With federal and state elections looming, pressure is mounting on political parties to commit to a National Disability Insurance Scheme, as the Mad as Hell campaign shows.

The political power of people with a disability, their family, friends and carers has been gathering momentum with the formation of a new lobby group called ‘Mad as Hell’.

They are adding their weight to the growing Australia-wide campaign for the establishment of a National Disability Insurance Scheme – a goal that seems to have united almost the whole disability sector across all states and territories.

Sick of going to state disability services with a begging bowl on a case-by-case basis, Mad as Hell members are about to run a marginal seats campaign in the coming federal and state elections.

Spearheaded by two women, Sue O’Reilly and Fiona Porter, both mothers of people with a disability, the campaign which started at their kitchen tables has gained tremendous grassroots support and wide media coverage over the past few weeks.

“We’re as mad as hell and we’re not going to take ‘no’ for an answer – and there are over a million of us,” Sue O’Reilly told Work ‘N’Care. Sue is mother to Shane, 20, a young man with high support needs.

Sue recently returned to Australia after a long period living in the UK, following the death of her husband, David, who died of cancer.

In the UK, Shane had received terrific support through government programs available to all people with a disability. Sue said she was shocked upon returning to Australia to find very limited support was available to her or to other families with a member with disability.

Like dozens of other disability and advocacy groups around Australia, what Mad as Hell members want is simple. They are calling for a Medicare-style insurance scheme which provides lifetime care and support for people with a disability.

Work ‘N’Care has previously written about the campaign for such a scheme. The Federal government is currently looking into the feasibility of a National Disability Insurance Scheme but the Productivity Commission report is not due to be completed until next July.

Mad as Hell members say that’s too far away and that the best time to get action on the issue is now – just before state and federal elections, and are urging people to sign the Mad as Hell pledge (see link below).

Ms O’Reilly said In NSW, Queensland and Victoria, if you become disabled as the result of a motor vehicle accident, you get lifetime support under a no-fault insurance scheme which we all contribute to through vehicle registration green slips.

But if you are born with a disability, or acquire one through other means, you are reliant on your family for primary care for the rest of your life.

“The fundamental problem with state and federal disability services across Australia is that the current system is really badly designed – despite having a budget of some 5 billion dollars,” Ms O’Reilly said.

“A National Disability Insurance Scheme has been costed at slightly more than this at around 7 – 9 billion dollars, but the extra could be funded by a 0.8 percent increase in the Medicare levy.”

Ms O’Reilly said a prime example of how inadequate the current disability support system was came from the fact that "the only way to get supported accommodation in NSW for a person with a disability is to actually abandon them", she said.

She said she had personal knowledge of about 80 people with a disability in NSW who were currently being shuffled around the state from one temporary respite placement to another, as no permanent accommodation was available for them within the system and parents could no longer cope with their care needs.

“Basically, government policy is based on exploiting our deep love for our children and our sense of duty and our inability to contemplate relinquishment,” Ms O’Reilly said.

“There are millions of us who are directly affected by the dire state of Australia’s current disability support system.

“But we need to recognise that we belong to one of the most numerically powerful groups in Australian society, and we are united by the anger and outrage we feel at the grave injustices we see all around us every day.

“We are united by our wholehearted desire for sweeping, transformational change, justice and equity, in the shape of a no-fault, entitlement-based National Disability Insurance Scheme.

“Millions of people equals voting power.

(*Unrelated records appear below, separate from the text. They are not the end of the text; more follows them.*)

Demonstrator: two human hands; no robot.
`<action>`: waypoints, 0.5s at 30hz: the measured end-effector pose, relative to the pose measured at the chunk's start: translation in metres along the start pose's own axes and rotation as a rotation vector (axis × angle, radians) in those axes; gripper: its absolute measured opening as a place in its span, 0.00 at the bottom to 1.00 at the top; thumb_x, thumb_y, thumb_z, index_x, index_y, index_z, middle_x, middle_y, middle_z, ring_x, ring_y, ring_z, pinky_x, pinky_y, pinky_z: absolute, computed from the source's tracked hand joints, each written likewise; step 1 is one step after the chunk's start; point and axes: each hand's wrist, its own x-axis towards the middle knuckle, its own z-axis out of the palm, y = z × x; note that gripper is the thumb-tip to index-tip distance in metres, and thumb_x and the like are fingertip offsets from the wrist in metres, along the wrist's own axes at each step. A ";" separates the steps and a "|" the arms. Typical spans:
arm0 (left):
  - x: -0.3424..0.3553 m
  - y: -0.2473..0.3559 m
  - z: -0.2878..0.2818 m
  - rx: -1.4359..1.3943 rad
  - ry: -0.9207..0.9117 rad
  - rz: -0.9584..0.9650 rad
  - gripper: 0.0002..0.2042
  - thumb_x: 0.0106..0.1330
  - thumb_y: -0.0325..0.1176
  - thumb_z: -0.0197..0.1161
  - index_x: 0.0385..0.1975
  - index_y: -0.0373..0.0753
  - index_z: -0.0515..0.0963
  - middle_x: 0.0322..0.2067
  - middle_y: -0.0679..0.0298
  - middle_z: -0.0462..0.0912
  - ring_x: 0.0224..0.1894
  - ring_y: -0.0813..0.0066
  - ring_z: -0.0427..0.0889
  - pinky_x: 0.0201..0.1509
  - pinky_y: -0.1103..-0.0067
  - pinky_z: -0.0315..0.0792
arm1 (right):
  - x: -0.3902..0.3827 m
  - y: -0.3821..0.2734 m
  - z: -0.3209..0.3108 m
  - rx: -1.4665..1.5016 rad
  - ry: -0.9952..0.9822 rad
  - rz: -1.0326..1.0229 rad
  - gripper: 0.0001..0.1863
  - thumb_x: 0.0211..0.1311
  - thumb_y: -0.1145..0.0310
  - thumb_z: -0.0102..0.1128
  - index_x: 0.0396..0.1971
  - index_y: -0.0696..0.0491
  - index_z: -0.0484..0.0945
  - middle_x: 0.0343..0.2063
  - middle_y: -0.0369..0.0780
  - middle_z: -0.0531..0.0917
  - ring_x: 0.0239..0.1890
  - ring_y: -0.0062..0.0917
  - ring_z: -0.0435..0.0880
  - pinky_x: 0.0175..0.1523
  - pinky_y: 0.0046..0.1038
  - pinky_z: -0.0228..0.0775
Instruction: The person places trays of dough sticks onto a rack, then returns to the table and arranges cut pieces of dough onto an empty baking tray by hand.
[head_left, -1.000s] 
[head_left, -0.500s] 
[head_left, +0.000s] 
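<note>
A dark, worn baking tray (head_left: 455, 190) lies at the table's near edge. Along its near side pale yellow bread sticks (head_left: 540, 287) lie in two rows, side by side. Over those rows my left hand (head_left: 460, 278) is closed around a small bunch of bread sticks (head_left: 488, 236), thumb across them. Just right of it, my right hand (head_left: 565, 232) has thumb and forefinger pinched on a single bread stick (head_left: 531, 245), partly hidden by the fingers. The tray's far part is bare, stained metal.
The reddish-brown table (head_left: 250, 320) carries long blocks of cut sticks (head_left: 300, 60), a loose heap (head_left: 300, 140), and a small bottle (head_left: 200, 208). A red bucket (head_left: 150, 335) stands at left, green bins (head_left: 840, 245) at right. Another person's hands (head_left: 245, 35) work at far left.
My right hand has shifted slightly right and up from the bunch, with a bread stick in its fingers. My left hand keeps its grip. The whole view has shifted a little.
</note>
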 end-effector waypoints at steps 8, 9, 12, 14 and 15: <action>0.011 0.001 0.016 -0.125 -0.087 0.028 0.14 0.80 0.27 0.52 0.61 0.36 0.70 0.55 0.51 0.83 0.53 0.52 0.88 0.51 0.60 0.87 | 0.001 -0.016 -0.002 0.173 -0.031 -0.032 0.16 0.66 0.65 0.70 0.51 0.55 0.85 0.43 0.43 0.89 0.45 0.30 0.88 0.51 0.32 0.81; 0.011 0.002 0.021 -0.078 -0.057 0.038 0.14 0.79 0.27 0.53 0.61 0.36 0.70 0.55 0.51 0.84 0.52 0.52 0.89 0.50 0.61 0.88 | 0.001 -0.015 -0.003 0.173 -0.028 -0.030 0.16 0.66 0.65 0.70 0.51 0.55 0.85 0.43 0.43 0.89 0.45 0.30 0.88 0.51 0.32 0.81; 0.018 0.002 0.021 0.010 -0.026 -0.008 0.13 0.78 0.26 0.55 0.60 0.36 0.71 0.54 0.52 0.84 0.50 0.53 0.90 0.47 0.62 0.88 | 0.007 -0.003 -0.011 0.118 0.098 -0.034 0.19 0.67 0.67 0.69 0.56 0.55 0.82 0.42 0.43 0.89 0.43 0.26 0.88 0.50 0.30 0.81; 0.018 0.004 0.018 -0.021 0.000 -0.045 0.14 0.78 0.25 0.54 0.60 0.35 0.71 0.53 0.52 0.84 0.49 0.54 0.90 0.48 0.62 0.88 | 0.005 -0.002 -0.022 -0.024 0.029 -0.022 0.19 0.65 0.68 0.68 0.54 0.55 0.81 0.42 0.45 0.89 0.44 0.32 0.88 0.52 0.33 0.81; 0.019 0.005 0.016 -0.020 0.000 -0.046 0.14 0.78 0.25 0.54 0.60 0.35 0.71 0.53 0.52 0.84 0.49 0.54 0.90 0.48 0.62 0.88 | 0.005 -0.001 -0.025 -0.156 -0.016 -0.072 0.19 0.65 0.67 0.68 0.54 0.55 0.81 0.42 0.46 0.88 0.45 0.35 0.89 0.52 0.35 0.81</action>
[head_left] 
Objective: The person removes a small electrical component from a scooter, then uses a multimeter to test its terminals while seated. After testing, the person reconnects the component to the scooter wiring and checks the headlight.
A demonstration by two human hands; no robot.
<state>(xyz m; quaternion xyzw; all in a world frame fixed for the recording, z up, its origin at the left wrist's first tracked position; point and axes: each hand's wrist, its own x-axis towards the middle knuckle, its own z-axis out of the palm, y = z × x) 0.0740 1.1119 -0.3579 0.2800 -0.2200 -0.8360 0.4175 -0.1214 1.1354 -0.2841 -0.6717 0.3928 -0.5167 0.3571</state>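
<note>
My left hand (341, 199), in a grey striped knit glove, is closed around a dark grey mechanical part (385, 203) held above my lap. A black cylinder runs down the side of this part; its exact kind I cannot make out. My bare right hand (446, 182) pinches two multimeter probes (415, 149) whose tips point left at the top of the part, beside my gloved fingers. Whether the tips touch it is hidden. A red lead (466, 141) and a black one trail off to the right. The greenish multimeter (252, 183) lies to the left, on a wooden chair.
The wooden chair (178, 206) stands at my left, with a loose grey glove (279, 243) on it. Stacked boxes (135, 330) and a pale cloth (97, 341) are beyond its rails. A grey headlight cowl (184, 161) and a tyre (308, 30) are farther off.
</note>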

Ordinary Australians have just one moment of power in a democracy – when we cast our votes on election day.

“Proposals for a transformative National Disability Insurance Scheme are now being considered by the federal government, and a federal election is due later this year.  So now is the time for all National Disability Insurance Scheme supporters to unite and harness our combined voting power to ensure fundamental reform of Australia’s disability support system.

“It is way past time those of us who are Mad as Hell to make our millions of votes count.”

Woman’s Day magazine recently ran an interview with Sue O’Reilly and are running an online poll asking people if they would part with $8-10 a week to improve services for the 1.8 million Australians who are profoundly disabled.

You can vote on the poll (and read Sue’s story) here:

You can also support the campaign for a National Disability Insurance Scheme by signing the ‘Mad as Hell pledge’ here:

The pledge reads:

We’re mad as hell. We are not going to take it anymore. And there are millions of us.

I pledge that in the next Federal and State elections I will vote for a political party which publically promises to transform Australia’s broken, inefficient, crisis-driven disability support system by:

  • Introducing and supporting a National Disability Insurance Scheme (NDIS) immediately after the Productivity Commission study, due July 21.
  • Ensuring people with a disability and their family or nominated representative decide the best ways to use funding received to meet individual needs.